With all the time Hanson spends on the road, he usually pays more than $100 a month in tolls. For years, he’s relied on a TxTag — the system that touts itself as making it easy to pay tolls in Central Texas. He opted for its AutoPay feature: every few weeks, when his balance dips below a certain amount, TxTag pulls straight from his bank account to replenish the money in his account.

			After months of back-and-forth over toll bills, Central Texas driver Joe Hanson says he is fed up. (KXAN Photo/ Avery Travis)

After months of back-and-forth over toll bills, Central Texas driver Joe Hanson says he is fed up. (KXAN Photo/ Avery Travis)

Since 2015, KXAN has been investigating different complaints about the TxTag billing, operations and customer service systems. Problems with automatic payment, specifically, have been a top concern for years.

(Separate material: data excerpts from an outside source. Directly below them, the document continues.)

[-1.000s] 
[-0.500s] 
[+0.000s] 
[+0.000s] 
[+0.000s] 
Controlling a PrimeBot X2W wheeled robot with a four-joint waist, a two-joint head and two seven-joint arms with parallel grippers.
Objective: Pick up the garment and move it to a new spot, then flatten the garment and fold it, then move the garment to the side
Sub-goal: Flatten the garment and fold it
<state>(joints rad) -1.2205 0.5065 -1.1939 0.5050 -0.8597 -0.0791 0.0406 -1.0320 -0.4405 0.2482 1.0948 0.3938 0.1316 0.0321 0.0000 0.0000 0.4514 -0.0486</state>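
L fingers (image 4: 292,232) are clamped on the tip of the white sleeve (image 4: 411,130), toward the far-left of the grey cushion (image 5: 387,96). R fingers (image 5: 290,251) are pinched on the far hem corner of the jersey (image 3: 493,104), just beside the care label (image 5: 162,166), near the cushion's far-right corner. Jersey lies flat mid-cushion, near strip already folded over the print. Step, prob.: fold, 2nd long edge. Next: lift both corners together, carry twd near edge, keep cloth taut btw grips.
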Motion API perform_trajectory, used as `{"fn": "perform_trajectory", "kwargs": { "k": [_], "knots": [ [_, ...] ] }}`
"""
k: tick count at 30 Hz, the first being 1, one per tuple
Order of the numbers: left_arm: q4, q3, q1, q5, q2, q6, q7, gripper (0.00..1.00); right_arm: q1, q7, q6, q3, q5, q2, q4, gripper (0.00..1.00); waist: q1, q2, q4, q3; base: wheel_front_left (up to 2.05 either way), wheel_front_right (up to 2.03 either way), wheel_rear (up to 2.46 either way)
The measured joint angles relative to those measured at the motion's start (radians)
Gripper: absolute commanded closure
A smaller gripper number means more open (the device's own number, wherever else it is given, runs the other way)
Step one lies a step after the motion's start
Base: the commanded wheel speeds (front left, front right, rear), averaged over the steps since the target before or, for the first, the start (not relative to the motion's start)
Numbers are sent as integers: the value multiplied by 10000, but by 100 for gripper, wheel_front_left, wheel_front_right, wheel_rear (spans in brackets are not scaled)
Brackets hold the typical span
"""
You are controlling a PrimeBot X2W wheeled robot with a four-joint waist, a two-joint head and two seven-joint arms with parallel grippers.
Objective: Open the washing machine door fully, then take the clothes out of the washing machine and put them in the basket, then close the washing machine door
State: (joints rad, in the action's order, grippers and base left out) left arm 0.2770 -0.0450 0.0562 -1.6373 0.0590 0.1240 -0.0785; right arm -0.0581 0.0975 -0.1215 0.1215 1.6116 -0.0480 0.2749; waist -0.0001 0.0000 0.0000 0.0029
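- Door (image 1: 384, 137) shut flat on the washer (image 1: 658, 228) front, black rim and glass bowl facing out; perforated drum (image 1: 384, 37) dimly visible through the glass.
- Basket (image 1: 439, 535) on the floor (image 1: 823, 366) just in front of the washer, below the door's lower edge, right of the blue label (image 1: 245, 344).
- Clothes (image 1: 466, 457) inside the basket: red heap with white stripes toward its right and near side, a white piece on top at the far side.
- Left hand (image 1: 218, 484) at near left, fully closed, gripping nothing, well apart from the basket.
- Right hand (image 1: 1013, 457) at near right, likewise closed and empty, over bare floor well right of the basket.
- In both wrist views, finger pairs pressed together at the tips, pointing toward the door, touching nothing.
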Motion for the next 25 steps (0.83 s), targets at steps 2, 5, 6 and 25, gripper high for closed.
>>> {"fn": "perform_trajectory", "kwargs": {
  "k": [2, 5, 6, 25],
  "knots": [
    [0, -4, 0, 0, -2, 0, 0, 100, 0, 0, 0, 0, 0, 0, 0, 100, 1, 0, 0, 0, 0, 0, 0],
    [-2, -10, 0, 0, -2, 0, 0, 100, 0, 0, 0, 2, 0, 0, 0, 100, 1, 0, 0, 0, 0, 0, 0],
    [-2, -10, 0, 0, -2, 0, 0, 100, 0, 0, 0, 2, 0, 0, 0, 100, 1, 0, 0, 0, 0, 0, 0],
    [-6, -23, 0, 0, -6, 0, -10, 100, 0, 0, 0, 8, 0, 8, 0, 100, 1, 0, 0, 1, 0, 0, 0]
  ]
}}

In February 2022, Hanson’s bank records showed only one charge from TxTag. By March and April, his bank records showed zero charges from TxTag. Hanson said his driving habits didn’t change, and he didn’t log in to make any changes to his account. It’s why he didn’t notice an issue for several months. 

“We had it for so long, and it had just gone so smooth,” he said. “It makes no sense, and we’ve been paying $50 every single time. We hit the threshold for years. What happened?”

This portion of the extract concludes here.